Your instructions
Read the material below and count the lines holding the string "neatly". Give that count with nothing added.
--------------------------------------------------
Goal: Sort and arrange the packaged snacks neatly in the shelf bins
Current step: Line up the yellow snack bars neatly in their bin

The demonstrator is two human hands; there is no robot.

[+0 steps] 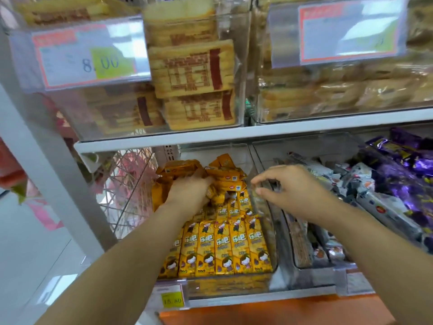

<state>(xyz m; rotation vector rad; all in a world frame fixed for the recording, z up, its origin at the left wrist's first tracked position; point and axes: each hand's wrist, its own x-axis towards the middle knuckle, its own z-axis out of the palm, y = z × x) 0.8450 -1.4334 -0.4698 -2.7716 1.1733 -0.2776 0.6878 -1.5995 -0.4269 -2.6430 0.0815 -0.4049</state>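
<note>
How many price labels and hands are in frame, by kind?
Large red-bordered price labels in clear sleeves: 2
Small price label reading 15.80: 1
Bare hands, left hand and right hand: 2
Total: 5

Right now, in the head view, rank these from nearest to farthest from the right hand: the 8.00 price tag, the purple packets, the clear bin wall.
1. clear bin wall: at the fingertips of the right hand, between the two lower bins.
2. purple packets: off to the right, on the same shelf.
3. 8.00 price tag: upper left, on the shelf above.
</note>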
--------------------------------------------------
Output for this task
2